Here the job is to print all of the entries below verbatim and leave out any picture.

:::

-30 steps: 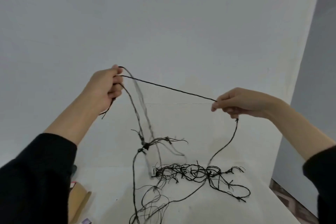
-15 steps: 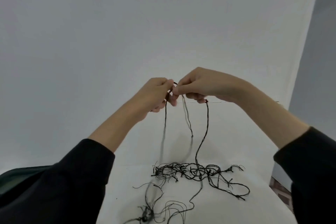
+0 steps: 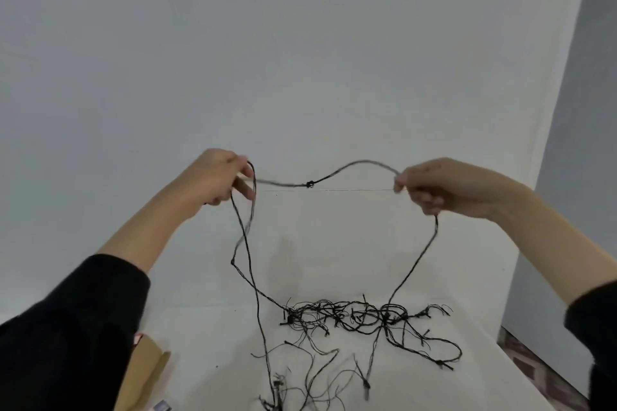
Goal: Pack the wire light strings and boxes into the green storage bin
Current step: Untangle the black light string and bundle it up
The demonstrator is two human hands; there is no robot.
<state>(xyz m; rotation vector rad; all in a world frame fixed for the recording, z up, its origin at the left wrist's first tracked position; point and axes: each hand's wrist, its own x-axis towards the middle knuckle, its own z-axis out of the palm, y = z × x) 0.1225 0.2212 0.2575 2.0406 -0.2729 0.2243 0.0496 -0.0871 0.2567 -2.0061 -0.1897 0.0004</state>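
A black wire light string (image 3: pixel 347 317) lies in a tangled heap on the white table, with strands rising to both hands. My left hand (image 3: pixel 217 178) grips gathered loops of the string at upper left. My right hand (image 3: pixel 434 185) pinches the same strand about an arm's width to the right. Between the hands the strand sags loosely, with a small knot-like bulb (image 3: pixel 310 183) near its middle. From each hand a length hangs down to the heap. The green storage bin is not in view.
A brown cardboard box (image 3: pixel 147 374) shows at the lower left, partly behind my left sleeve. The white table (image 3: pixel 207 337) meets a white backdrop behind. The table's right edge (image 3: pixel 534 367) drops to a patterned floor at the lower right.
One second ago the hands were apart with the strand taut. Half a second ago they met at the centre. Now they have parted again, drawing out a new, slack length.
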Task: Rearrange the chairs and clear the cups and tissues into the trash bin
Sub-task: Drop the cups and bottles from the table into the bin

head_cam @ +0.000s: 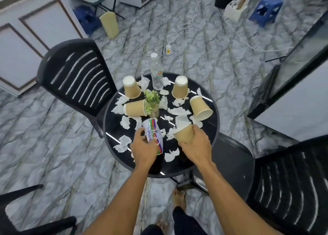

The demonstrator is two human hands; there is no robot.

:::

- **Reply**
-30 steps: 
-15 steps: 
+0 steps: 
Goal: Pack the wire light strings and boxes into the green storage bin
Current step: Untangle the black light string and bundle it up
The demonstrator is two human hands; there is no robot.
<state>(xyz m; rotation vector rad; all in a world frame fixed for the recording, z up, its origin at the left wrist's first tracked position; point and axes: each hand's wrist, its own x-axis towards the middle knuckle, its own z-axis out of the palm, y = z × x) 0.1225 0.2212 0.2575 2.0406 -0.2729 0.2243 0.0496 -0.0871 0.2567 -2.0061 -0.1897 0.0004</state>
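A black wire light string (image 3: pixel 347 317) lies in a tangled heap on the white table, with strands rising to both hands. My left hand (image 3: pixel 217 178) grips gathered loops of the string at upper left. My right hand (image 3: pixel 434 185) pinches the same strand about an arm's width to the right. Between the hands the strand sags loosely, with a small knot-like bulb (image 3: pixel 310 183) near its middle. From each hand a length hangs down to the heap. The green storage bin is not in view.
A brown cardboard box (image 3: pixel 147 374) shows at the lower left, partly behind my left sleeve. The white table (image 3: pixel 207 337) meets a white backdrop behind. The table's right edge (image 3: pixel 534 367) drops to a patterned floor at the lower right.
One second ago the hands were apart with the strand taut. Half a second ago they met at the centre. Now they have parted again, drawing out a new, slack length.
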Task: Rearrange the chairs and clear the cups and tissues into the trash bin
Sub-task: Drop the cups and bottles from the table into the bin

head_cam @ +0.000s: 

The demonstrator is two human hands; there is no robot.

The response to this exercise is finished.